What the task requires:
Retype the listing exactly as it stands, and keep every image out.

Collected data:
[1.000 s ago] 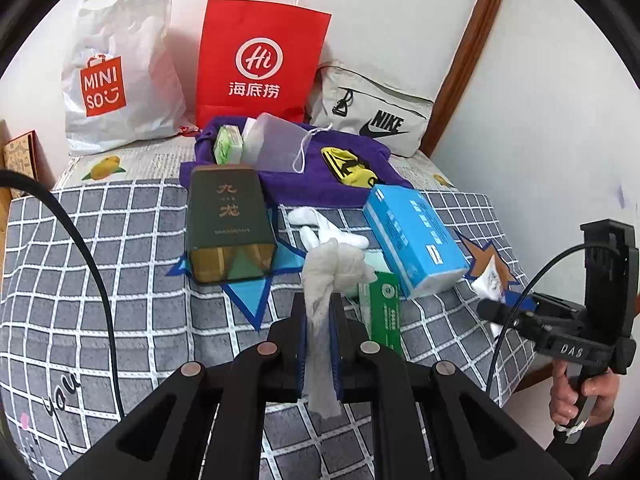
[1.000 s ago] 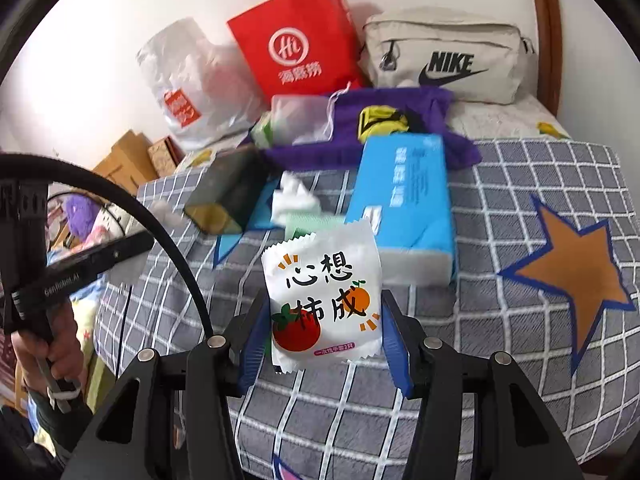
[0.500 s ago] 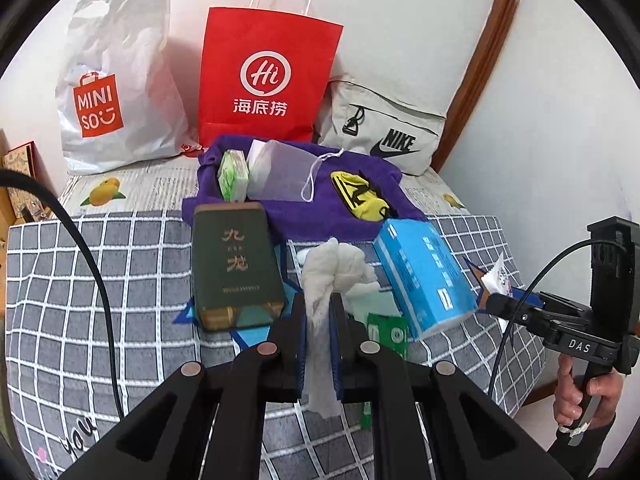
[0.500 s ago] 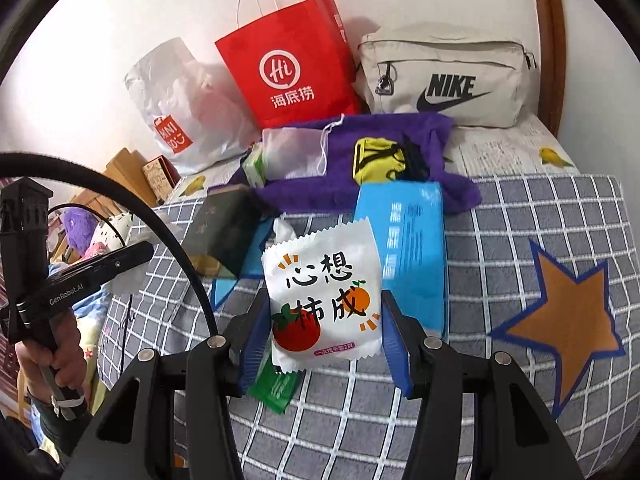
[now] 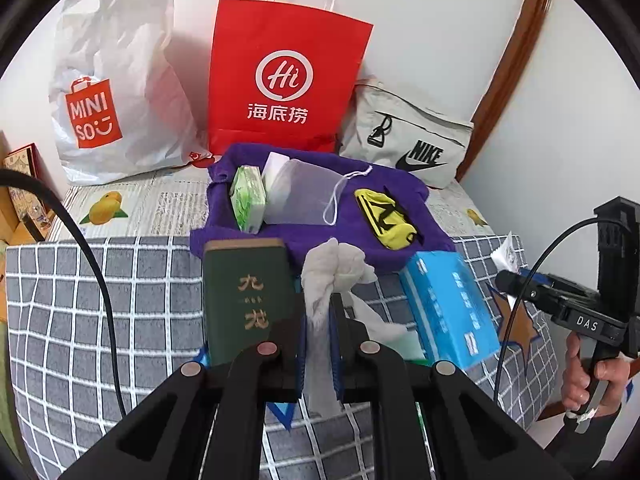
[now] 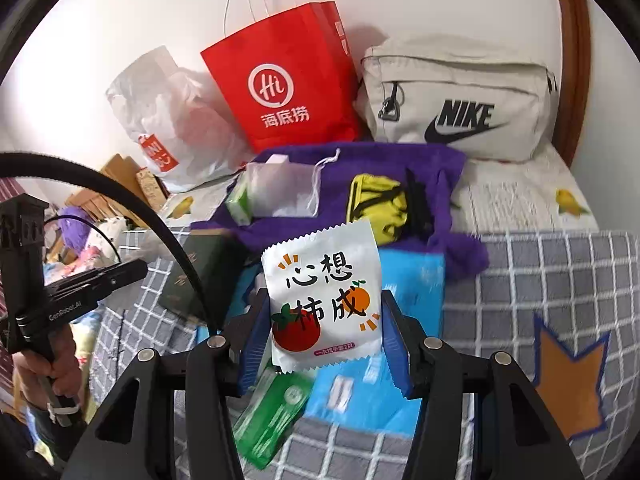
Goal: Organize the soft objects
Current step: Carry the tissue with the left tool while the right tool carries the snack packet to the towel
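Note:
My left gripper (image 5: 319, 312) is shut on a crumpled white cloth (image 5: 332, 272) and holds it above the checked bed cover. My right gripper (image 6: 324, 320) is shut on a white snack packet (image 6: 322, 296) printed with a tomato and an orange, held up over the blue tissue pack (image 6: 404, 276). A purple cloth (image 5: 312, 212) lies spread at the back and carries a green tissue packet (image 5: 248, 198), a white mesh drawstring pouch (image 5: 304, 194) and a yellow-black item (image 5: 386, 216). The right gripper also shows at the right edge of the left wrist view (image 5: 516, 280).
A dark green box (image 5: 246, 296) lies left of the cloth, and the blue tissue pack (image 5: 448, 308) lies right. A green flat packet (image 6: 272, 420) lies below the right gripper. A red paper bag (image 5: 284, 76), a Miniso bag (image 5: 112, 92) and a Nike bag (image 5: 404, 140) stand against the wall.
Both grippers have risen and moved toward the purple cloth, each still holding its item. The view now looks further over the bed.

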The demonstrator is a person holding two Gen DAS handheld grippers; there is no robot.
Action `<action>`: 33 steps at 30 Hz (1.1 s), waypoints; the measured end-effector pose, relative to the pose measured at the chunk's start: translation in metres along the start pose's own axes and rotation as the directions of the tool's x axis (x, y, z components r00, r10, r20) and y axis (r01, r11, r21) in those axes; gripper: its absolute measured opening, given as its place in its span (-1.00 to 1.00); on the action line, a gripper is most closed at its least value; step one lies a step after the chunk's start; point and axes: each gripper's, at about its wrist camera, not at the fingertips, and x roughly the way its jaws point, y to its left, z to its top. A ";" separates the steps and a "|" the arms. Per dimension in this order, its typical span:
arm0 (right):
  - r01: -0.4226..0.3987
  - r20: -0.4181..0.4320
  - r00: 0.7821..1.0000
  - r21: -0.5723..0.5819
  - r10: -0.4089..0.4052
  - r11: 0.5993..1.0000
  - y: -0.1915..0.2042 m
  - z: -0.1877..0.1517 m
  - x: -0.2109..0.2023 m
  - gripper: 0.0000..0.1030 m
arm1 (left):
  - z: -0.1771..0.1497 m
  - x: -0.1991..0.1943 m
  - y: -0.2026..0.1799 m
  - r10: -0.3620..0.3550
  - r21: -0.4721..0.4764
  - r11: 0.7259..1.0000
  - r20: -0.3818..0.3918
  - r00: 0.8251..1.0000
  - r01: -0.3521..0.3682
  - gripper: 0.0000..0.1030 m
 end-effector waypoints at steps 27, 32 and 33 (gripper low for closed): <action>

Result of this exercise:
[1.000 s ago] 
[1.000 s ago] 
[0.500 s ago] 
[0.500 s ago] 
[now] 
[now] 
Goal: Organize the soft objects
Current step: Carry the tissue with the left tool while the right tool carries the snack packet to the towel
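Note:
My left gripper (image 5: 319, 312) is shut on a crumpled white cloth (image 5: 332, 272) and holds it above the checked bed cover. My right gripper (image 6: 324, 320) is shut on a white snack packet (image 6: 322, 296) printed with a tomato and an orange, held up over the blue tissue pack (image 6: 404, 276). A purple cloth (image 5: 312, 212) lies spread at the back and carries a green tissue packet (image 5: 248, 198), a white mesh drawstring pouch (image 5: 304, 194) and a yellow-black item (image 5: 386, 216). The right gripper also shows at the right edge of the left wrist view (image 5: 516, 280).
A dark green box (image 5: 246, 296) lies left of the cloth, and the blue tissue pack (image 5: 448, 308) lies right. A green flat packet (image 6: 272, 420) lies below the right gripper. A red paper bag (image 5: 284, 76), a Miniso bag (image 5: 112, 92) and a Nike bag (image 5: 404, 140) stand against the wall.
Both grippers have risen and moved toward the purple cloth, each still holding its item. The view now looks further over the bed.
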
The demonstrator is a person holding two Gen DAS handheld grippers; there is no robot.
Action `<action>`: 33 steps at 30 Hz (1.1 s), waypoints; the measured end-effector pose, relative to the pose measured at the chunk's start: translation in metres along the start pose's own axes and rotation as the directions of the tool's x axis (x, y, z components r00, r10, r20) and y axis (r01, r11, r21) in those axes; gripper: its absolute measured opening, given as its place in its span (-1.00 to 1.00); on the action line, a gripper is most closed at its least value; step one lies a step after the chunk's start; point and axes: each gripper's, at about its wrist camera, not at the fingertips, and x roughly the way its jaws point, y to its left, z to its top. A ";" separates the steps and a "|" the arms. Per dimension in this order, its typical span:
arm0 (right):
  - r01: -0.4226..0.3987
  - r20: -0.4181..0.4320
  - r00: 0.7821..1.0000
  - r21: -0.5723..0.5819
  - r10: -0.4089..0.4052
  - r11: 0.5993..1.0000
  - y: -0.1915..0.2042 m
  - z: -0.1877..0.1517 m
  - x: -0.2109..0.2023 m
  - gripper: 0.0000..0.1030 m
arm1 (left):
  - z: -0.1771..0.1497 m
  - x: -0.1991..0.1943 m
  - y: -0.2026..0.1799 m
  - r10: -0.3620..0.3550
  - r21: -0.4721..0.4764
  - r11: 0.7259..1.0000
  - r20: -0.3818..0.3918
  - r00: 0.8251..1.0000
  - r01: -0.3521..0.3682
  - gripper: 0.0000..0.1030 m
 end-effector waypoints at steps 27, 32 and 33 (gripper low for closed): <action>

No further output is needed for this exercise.